Serat Kalatidha (bahasa Jawa: ꧋ꦱꦼꦫꦠ꧀ ꦏꦭꦠꦶꦣ꧈) adalah sebuah karya sastra dalam bahasa Jawa karangan Raden Ngabehi Rangga Warsita berbentuk tembang macapat. Karya sastra ini ditulis kurang lebih pada tahun 1860 Masehi. Kalatidha adalah salah satu karya sastra Jawa yang ternama. Bahkan sampai sekarang banyak orang Jawa terutama kalangan tua yang masih hafal paling tidak satu bait syair ini.
SERAT
Kalatidha melukiskan keadaan Zaman Gemblung. Zaman di mana manusia dihadapkan pada pilihan
dilematis yang merepotkan. Sehingga Zaman Gemblung bisa diidentikkan zaman
bingung atau zaman kegelapan (zaman edan).
Syair Kalatidha bisa
dibagi menjadi tiga bagian: bagian pertama adalah bait 1 sampai 6, bagian kedua
adalah bait 7 dan bagian ketiga adalah bait 8 sampai 12. Bagian pertama adalah
tentang keadaan masa Rangga Warsita yang menurut ialah tanpa prinsip. Bagian
kedua isinya adalah ketekadan dan sebuah introspeksi diri. Sedangkan bagian
ketiga isinya adalah sikap seseorang yang taat dengan agama di dalam
masyarakat.
Berikut
isi dari serat Kalatidha.
1. Mangkya darajating praja
kawuryan wus sunya-ruri
rurah pangrehing ukara
karana tanpa palupi.
Ponang parameng-kawi
kawileting tyas malatkung
kongas kasudranira
tidhem tandhaning dumadi.
Hardayengrat dening karoban rubeda.
Artinya:
Keadaan negara yang demikian merosot. Karena tidak ada lagi yang memberi
tauladan. Banyak yang meninggalkan norma-norma kehidupan. Para cerdik pandai
terbawa arus zaman yang penuh keragu-raguan. Suasana mencekam. Karena dunia
sudah penuh masalah.
2. Ratune ratu utama
patihe patih linuwih
pra nayaka tyas raharja
panekare becik-becik
parandene tan dadi
paliyasing kalabendu
Malah sangkin andadra
rubeda kang ngreribedi.
Beda-beda hardane wong sanagara.
Artinya:
Sebenarnya baik raja, patih, pimpinan lainnya maupun para pemuka masyarakatnya.

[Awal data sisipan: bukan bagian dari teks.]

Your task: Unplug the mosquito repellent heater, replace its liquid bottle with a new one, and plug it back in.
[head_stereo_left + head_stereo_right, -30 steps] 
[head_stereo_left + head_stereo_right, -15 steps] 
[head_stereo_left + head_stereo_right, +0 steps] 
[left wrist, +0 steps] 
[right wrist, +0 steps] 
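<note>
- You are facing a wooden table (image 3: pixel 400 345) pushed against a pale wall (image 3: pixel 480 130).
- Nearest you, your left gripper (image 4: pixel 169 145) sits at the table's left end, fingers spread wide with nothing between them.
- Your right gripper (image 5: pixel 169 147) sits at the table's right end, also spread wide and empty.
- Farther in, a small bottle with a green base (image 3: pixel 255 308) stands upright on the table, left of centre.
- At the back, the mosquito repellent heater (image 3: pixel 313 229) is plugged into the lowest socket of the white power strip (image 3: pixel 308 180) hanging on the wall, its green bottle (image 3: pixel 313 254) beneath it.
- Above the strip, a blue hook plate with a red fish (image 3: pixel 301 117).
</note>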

Semuanya baik. Tetapi tidak menghasilkan kebaikan. Hal ini karena kekuatan
zaman kalabendu. Justu semakin menjadi-jadi. Masalah semakin banyak. Pendapat
orang satu negara berbeda-beda.
3. Katatangi tangisira
sira sang parameng kawi
kawileting tyas duhtita
kataman ing reh wirangi
dening upaya sandi
sumaruna anarawang
panglipur manuhara
met pamrih melik pakolih
temah suh-ha ing karsa tanpa weweka
Artinya:
Hati rasanya menangis penuh kesedihan karena dipermalukan. Karena perbuatan
seseorang yang seolah memberi harapan. Karena ada pamrih untuk mendapatkan
sesuatu. Karena terlalu gembira sang pujangga kehilangan kewaspadaan.
4. Dhasar karoban pawarta
babaratan ujar lamis
pinudya dadya pangarsa
wekasan malah kawuri.
Yen pinikir sayekti
pedah apa aneng ngayun
andhedher kaluputan
siniraman banyu lali.
Lamun tuwuh dadi kekembanging beka.
Artinya:
Karena terlalu banyak kabar angin yang beredar. Akan diposisikan sebagai
pimpinan. Tetapi akhirnya justru ditaruh di belakang dan dilupakan. Sebenarnya
kalau direnungkan. Apa manfaatnya menjadi pimpinan. Kalau hanya menebar benih
kesalahan. Lebih-lebih bila lupa. Hasilnya hanya mengakibatkan kesusahan.
5. Ujaring Panitisastra
awawarah asung peling
ing jaman keneng musibat
wong ambek jatmika kontit.
Mangkono yen niteni.
Pedah apa amituhu
pawarta lalawora
mundhak angroronta ati.
Angur-baya ngiketa cariteng kuna.
Artinya:
Menurut para ahli sastra. Sebenarnya sudah ada peringatan. Di zaman yang penuh
musibah ini. Orang yang berbudi akan ditinggalkan. Demikian pula kalau kita
perhatikan. Apa manfaatnya percaya pada desas-desus. Lebih baik menulis kisah
lama.
6. Keni kinarya darsana
palimbang ala lan becik.
Sayekti akeh kewala
lalakon kang dadi tamsil
masalahing ngaurip
wahanira tinemu
temahan anarima
mupus papasthening takdir
puluh-puluh anglakoni kaelokan.
Artinya:
Kisah ini bisa dijadikan cermin dalam menimbang hal-hal baik dan buruk.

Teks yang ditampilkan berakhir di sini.